This third part of MySQL optimizing tutorial mini series shows an importance of table order during JOIN. The difference between regular JOIN and optimized one is dramatic, so keep reading! This post may save your time and headaches in some MySQL problem handling.
Once upon a time I bought an application for article submissions, written in PHP. Yes, it sounds incredible, but it happened. Primary reason was my laziness to write another application from scratch, secondary one was a time pressure. Nevertheless, I did so. Today I knew that it was a mistake, because the time I spent correcting its issues was at least the same or very close to the time I would have spent developing an application from scratch. The bug described in this post was just one of tens found in this commercial (and not cheap!) web application. But let’s move deeper!
Neverending Page Loads
At beginning the application worked fine, but along with increasing number of database (MySQL) entries, the page loading time began increase too. After couple of months, when key database table had about 50.000 entries, the page loads exceded acceptable time and visitors patience. The site was absolutely useless! First I started to investigate security of the web site and server as itself. No security issues were found, so I moved into the application source code. I enabled MySQL log_slow_queries as described in my previous part of this MySQL optimization mini series.
What a Surprise!
After couple of hours I checked MySQL slow queries log and found very interesting entries in there. As I mentioned earlier, I set up the long_query_time to 5 seconds but the query_time found in slow_log was pretty far from this treshold. You probably wouldn’t believe (I did not too) but number which I saw there was 00:56:14. Yes, you can see right, it was almost one minute to perform MySQL query! I’m sure you all agree with me, that this query time is strongly NOT acceptable and must be fixed as soon as I lose all visitors.
What Now?
Once I found potencial problem described in paragraph above I started to investigate the problematic query. Slow log field named sql_text showed me that doubtful query and I immediately had my enemy in front of me.

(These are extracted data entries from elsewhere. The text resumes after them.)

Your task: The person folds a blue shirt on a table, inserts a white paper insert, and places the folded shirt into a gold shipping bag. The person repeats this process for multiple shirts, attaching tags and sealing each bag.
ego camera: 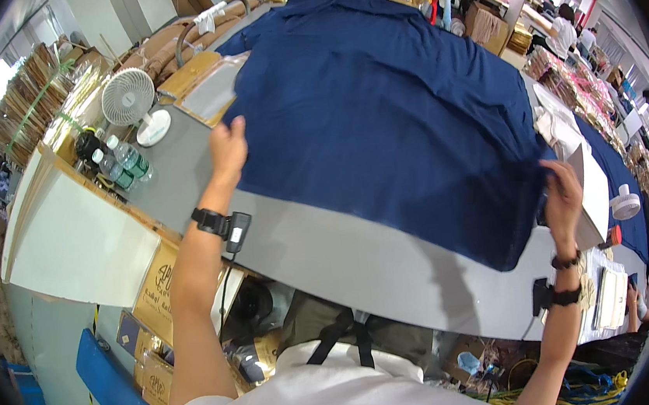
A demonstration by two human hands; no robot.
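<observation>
A large navy blue garment [375,115] is spread over the grey tabletop [327,231], with soft wrinkles across it and what looks like a sleeve at its far left. My left hand [229,148] grips its left edge, thumb uppermost. On the other side my right hand [562,194] pinches the right edge near the front corner, where the cloth is slightly blurred. The fingertips of both hands are partly hidden by the fabric. Each wrist carries a black band with a small device and a cable.
At left stand a white fan [128,98] and two water bottles [128,158]. Packets in plastic [205,94] lie beside the garment. A white board [590,194] borders my right hand. A blue chair [116,386] stands lower left. Other people work farther off.
</observation>
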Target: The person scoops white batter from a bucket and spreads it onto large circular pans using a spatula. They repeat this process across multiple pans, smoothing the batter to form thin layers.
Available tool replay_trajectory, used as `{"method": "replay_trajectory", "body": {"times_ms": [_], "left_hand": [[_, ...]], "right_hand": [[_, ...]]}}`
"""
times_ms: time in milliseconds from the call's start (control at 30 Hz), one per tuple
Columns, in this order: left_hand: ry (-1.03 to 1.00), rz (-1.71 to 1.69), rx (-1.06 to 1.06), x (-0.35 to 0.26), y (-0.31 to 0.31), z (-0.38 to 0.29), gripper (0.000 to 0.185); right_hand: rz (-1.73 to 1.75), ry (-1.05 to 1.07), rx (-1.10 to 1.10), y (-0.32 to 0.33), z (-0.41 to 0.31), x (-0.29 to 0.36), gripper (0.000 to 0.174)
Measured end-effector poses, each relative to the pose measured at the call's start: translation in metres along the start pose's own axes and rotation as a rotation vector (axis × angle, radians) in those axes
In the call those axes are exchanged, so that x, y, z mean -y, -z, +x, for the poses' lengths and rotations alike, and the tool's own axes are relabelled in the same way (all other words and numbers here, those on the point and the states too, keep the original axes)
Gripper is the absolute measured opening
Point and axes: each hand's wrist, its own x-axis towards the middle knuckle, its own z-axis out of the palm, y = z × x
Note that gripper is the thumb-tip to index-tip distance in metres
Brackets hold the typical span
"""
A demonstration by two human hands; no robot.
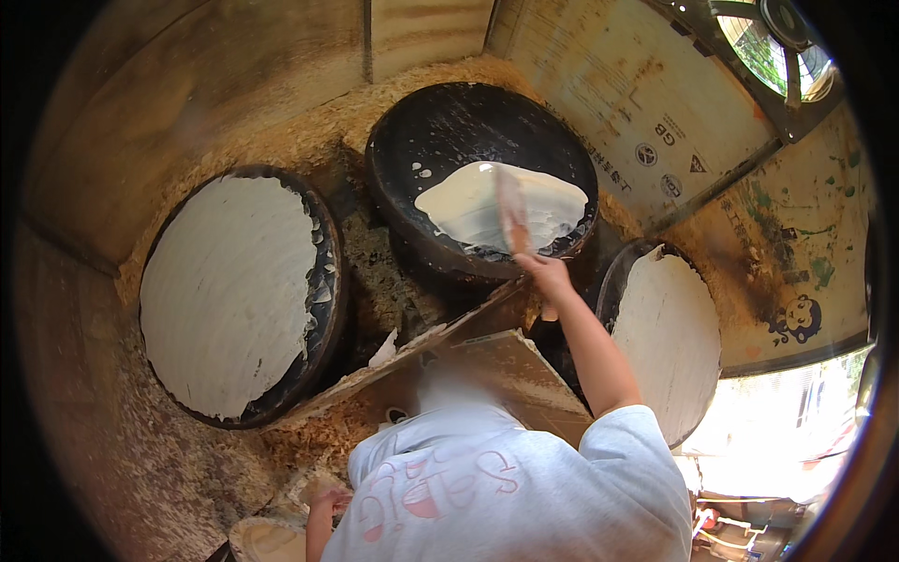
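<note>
My right hand (546, 275) grips a flat spreader (515, 211), blurred by motion, whose blade lies across a pool of pale batter (456, 197). That batter covers the near part of a round black griddle (463, 119); a few drops dot the bare dark surface to its left. Low at the left, my left hand (330, 500) is close to a pale object (307, 487), partly hidden by the forearm and shirt; whether it holds this cannot be told. Below that hand is a container of batter-like liquid (270, 541), cut off by the lower edge.
Pale sheets cover a left griddle (225, 295) and a right griddle (667, 344). A board with a crusted edge (414, 355) stands between me and the griddles. Stained panels (632, 105) surround the space. A fan (779, 42) is at upper right, pipes (727, 527) at lower right.
</note>
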Motion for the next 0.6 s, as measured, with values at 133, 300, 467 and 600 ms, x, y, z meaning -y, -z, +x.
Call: {"method": "replay_trajectory", "body": {"times_ms": [133,300,467,600], "left_hand": [[-0.12,-0.052,0.045,-0.008,0.004,0.014,0.022],[-0.122,-0.116,0.049,-0.002,0.01,0.022,0.025],[-0.103,0.064,-0.01,0.012,0.012,0.015,0.025],[-0.054,0.014,0.013,0.028,0.014,0.022,0.026]], "right_hand": [[-0.542,0.382,-0.038,-0.038,-0.025,0.019,0.061],[-1.009,0.571,-0.195,-0.022,-0.016,0.007,0.059],[-0.926,0.222,-0.426,0.064,0.026,-0.035,0.058],[0.003,-0.292,-0.305,0.098,0.051,-0.045,0.068]]}}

select *, unix_timestamp(StartDate) as SD from al_articles as art inner join al_users as u on art.AuthorID = u.UserID left join al_categoryassociations as ca on art.ArticleID = ca.ArticleID inner join al_categories as c on ca.CategoryID = c.CategoryID where art.Featured=0 and art.Visible=1 and c.inrecent=1 and art.Status=1 and unix_timestamp(art.StartDate) <= unix_timestamp(now()) and art.IsFinished=1 and (unix_timestamp(art.ExpiryDate) >= unix_timestamp(now()) or art.EnableExpiry=0) order by art.StartDate DESC, art.ArticleID DESC limit 7
First I checked whether all indexes are set up properly, but there seemed to be everything OK. I’m not going to bother you with long story about hours of MySQL query, manual, google outputs and source code research. I rather jump at the end, to share the solution with you.
Remedial Action
Well, after couple of hours I found that problem will probably be the JOIN, more exactly – the MySQL optimizer puts the tables in the wrong order while joining them. This causes those neverending query executions. What I did now, is just add the STRAIGHT_JOIN into the SELECT statement as shown below.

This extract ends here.